Abstract The frizzled (Fzd) family of proteins are 7-transmembrane G-protein coupled receptors (GPCRs) that transduce signals mainly for Wnt ligands. There are 10 Fzds identified in mammals, and they are involved in multiple cellular and biological functions via signaling through the canonical Wnt/beta-catenin, planar cell polarity, and calcium signaling pathways. Our previous work revealed a pro-metastasis role of Fzd6 in melanoma. This project focuses on Fzd7, a homolog of Fzd6, in melanoma. We found that FZD7 is highly expressed in multiple melanoma cell lines. siRNA knockdown of FZD7 does not affect cell proliferation but significantly reduces cell invasion in A375, Hs294T, and SK-MEL28 cells in vitro.

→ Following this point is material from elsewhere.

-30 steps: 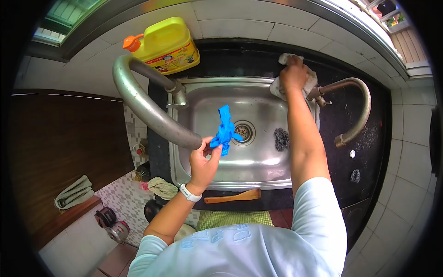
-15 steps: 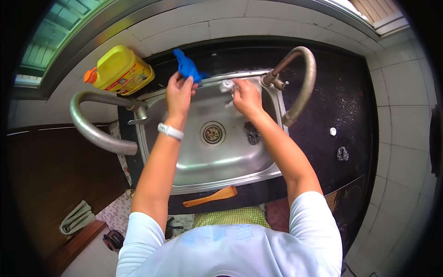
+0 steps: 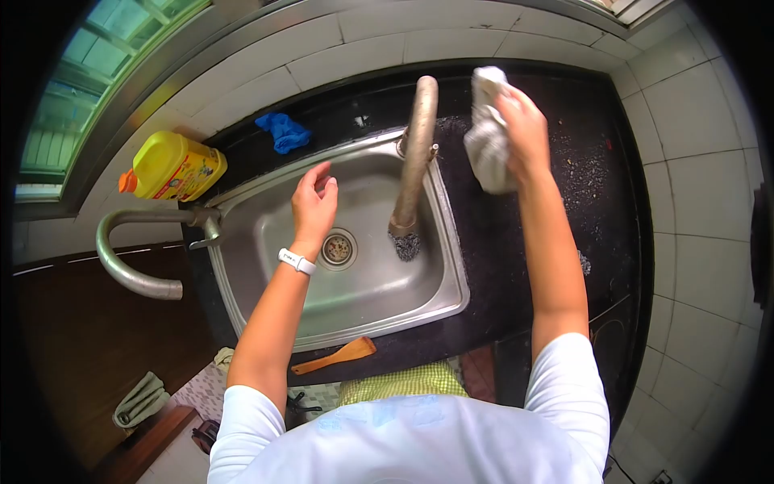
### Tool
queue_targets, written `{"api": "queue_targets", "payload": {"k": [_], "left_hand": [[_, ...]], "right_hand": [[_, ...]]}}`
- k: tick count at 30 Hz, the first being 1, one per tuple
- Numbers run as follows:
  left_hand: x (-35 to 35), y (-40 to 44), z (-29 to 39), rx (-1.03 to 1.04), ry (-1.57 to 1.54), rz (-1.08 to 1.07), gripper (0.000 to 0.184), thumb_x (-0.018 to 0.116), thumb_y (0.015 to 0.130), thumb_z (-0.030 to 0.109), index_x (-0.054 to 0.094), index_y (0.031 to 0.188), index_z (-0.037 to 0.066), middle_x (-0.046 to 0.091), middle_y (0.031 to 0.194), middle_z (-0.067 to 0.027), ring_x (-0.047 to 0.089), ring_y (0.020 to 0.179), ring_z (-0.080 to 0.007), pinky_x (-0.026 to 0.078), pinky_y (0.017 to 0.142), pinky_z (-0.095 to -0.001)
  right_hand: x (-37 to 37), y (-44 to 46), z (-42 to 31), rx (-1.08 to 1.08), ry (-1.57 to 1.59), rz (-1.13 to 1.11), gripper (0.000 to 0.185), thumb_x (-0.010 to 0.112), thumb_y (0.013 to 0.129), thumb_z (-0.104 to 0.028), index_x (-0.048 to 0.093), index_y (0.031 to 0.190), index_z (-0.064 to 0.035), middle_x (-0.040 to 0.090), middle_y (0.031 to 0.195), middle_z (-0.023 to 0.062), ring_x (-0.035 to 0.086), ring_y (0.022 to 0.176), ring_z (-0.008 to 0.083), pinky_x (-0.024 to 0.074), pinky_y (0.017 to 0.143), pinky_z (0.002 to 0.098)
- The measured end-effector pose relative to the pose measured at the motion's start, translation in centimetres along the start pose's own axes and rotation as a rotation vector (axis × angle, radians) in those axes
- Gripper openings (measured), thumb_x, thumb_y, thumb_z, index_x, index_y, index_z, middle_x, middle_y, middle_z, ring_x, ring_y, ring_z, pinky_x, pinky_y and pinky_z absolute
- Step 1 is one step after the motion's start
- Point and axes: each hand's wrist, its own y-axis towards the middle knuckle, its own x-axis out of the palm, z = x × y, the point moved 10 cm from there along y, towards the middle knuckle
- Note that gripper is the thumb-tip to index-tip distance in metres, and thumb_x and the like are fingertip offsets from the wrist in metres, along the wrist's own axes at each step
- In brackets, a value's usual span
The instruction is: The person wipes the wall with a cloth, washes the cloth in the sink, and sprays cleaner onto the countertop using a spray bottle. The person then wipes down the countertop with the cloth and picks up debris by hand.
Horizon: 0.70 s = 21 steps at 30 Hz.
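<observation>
The right hand (image 3: 526,133) is gripping a white cloth (image 3: 488,137) over the black bench (image 3: 504,274), and the left hand (image 3: 313,208) is holding nothing above the sink (image 3: 379,286). The bent tap (image 3: 417,149) is standing between them, partly hiding a scrubber (image 3: 405,247). A blue glove-like thing (image 3: 282,132) is lying behind the sink, near a yellow jug (image 3: 179,168).

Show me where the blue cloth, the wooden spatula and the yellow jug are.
Blue cloth (image 3: 284,134), head view, crumpled middle.
Wooden spatula (image 3: 339,356), head view, middle.
Yellow jug (image 3: 181,173), head view, body.
</observation>
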Motion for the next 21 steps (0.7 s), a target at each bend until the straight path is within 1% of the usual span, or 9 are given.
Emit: {"api": "queue_targets", "payload": {"k": [3, 5, 6, 7, 10, 12, 16, 18, 21], "left_hand": [[1.0, 0.4, 0.2, 0.033, 0.029, 0.001, 0.031, 0.056, 0.083, 0.009, 0.056, 0.113, 0.003, 0.059, 0.108, -0.0131, 0.059, 0.097, -0.0202, 0.05, 0.082, -0.0303], [2.1, 0.8, 0.2, 0.076, 0.036, -0.013, 0.03, 0.056, 0.082, 0.008, 0.057, 0.112, 0.004, 0.059, 0.107, -0.0137, 0.06, 0.096, -0.0209, 0.049, 0.082, -0.0299], [2.1, 0.5, 3.1, 0.108, 0.243, -0.013, 0.03, 0.056, 0.081, 0.009, 0.058, 0.111, 0.005, 0.059, 0.107, -0.0143, 0.06, 0.095, -0.0237, 0.047, 0.084, -0.0314], [2.5, 0.6, 4.6, 0.192, 0.408, -0.002, 0.032, 0.057, 0.08, 0.009, 0.057, 0.112, 0.005, 0.058, 0.109, -0.0153, 0.058, 0.099, -0.0273, 0.044, 0.088, -0.0337], [4.6, 2.2, 4.6, 0.466, 0.445, -0.065, 0.036, 0.058, 0.079, 0.009, 0.053, 0.115, 0.002, 0.054, 0.115, -0.0188, 0.051, 0.109, -0.0329, 0.04, 0.094, -0.0373], [6.2, 4.0, 3.4, 0.462, 0.606, -0.19, 0.048, 0.06, 0.078, 0.014, 0.046, 0.122, 0.003, 0.044, 0.127, -0.0223, 0.04, 0.12, -0.0356, 0.033, 0.1, -0.0385], [9.2, 5.7, 4.5, 0.312, 0.687, -0.441, 0.07, 0.066, 0.073, 0.016, 0.033, 0.135, 0.007, 0.027, 0.139, -0.0271, 0.028, 0.129, -0.0388, 0.027, 0.105, -0.0397], [10.7, 6.6, 3.1, 0.326, 0.862, -0.538, 0.083, 0.071, 0.069, 0.017, 0.025, 0.138, 0.007, 0.024, 0.137, -0.0315, 0.029, 0.126, -0.045, 0.027, 0.105, -0.0419], [12.3, 6.9, 2.5, 0.358, 1.194, -0.545, 0.089, 0.073, 0.067, 0.019, 0.022, 0.139, 0.008, 0.026, 0.135, -0.0329, 0.032, 0.122, -0.0477, 0.028, 0.105, -0.0443]], "right_hand": [[5.4, 5.5, 1.1, -0.188, -0.37, -0.084, 0.036, 0.055, 0.085, -0.022, 0.056, 0.112, 0.001, 0.063, 0.085, 0.0068, 0.059, 0.075, 0.0144, 0.0473, 0.066, 0.0275], [9.6, 8.2, 7.2, -0.232, -0.784, -0.31, 0.046, 0.052, 0.084, -0.033, 0.05, 0.123, -0.0075, 0.055, 0.117, 0.018, 0.053, 0.109, 0.0283, 0.0411, 0.092, 0.0342], [11.1, 8.0, 10.9, -0.265, -0.965, -0.454, 0.049, 0.049, 0.084, -0.036, 0.046, 0.128, -0.0151, 0.044, 0.131, 0.0151, 0.04, 0.123, 0.0289, 0.03, 0.103, 0.0404], [11.8, 5.7, 10.7, -0.55, -1.398, -0.414, 0.048, 0.048, 0.084, -0.036, 0.045, 0.129, -0.021, 0.044, 0.133, 0.009, 0.04, 0.123, 0.027, 0.0281, 0.103, 0.0461], [10.1, 5.9, 10.1, -0.679, -1.287, -0.346, 0.041, 0.049, 0.083, -0.034, 0.051, 0.123, -0.0229, 0.05, 0.123, 0.0066, 0.044, 0.118, 0.0262, 0.0293, 0.1, 0.0485], [5.9, 8.3, 10.1, -0.651, -1.335, -0.261, 0.034, 0.051, 0.08, -0.024, 0.056, 0.112, -0.0165, 0.055, 0.113, 0.007, 0.052, 0.104, 0.026, 0.0403, 0.089, 0.0428], [-9.8, 13.3, 7.4, -0.468, -1.432, 0.111, 0.029, 0.049, 0.081, -0.02, 0.057, 0.106, -0.0092, 0.059, 0.106, 0.0149, 0.057, 0.094, 0.0342, 0.0432, 0.082, 0.0439], [-18.0, 13.6, 5.5, -0.072, -1.43, 0.248, 0.033, 0.047, 0.084, -0.023, 0.053, 0.113, -0.0081, 0.059, 0.107, 0.0175, 0.057, 0.094, 0.0363, 0.0443, 0.081, 0.044], [-28.3, 14.4, 6.6, -0.104, -1.55, 0.476, 0.045, 0.046, 0.085, -0.025, 0.044, 0.127, -0.0086, 0.054, 0.118, 0.0163, 0.052, 0.107, 0.0346, 0.0428, 0.087, 0.043]]}}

To determine the in vivo role of Fzd7 in melanoma, we generated Fzd7 knockout YUMM1.7 cell lines for xenograft experiments using CRISPR. All three Fzd7 knockout clones showed a significant reduction in primary tumor growth when xenografted in C57BL/6 mice. To determine the potential mechanism of Fzd7 in melanoma growth and invasion, we performed bulk RNA-Seq on the YUMM1.7 knockout cell lines and identified 215 downregulated and 31 upregulated genes (with a fold change of 2, p<0.05). We are in the process of confirming these transcriptional profile changes. Further functional analysis will be performed using gain- and loss-of-function approaches to determine the downstream mechanisms of Fzd7 in melanoma growth and invasion. Citation Format: Minakshi Nihal, Sheikh A. Umar, An-Bo A. Chang, Nihal Ahmad, Hao Chang. Role of Frizzled 7 in melanoma development and metastasis [abstract]. In: Proceedings of the American Association for Cancer Research Annual Meeting 2024; Part 1 (Regular Abstracts); 2024 Apr 5-10; San Diego, CA. Philadelphia (PA): AACR; Cancer Res 2024;84(6_Suppl):Abstract nr 3182.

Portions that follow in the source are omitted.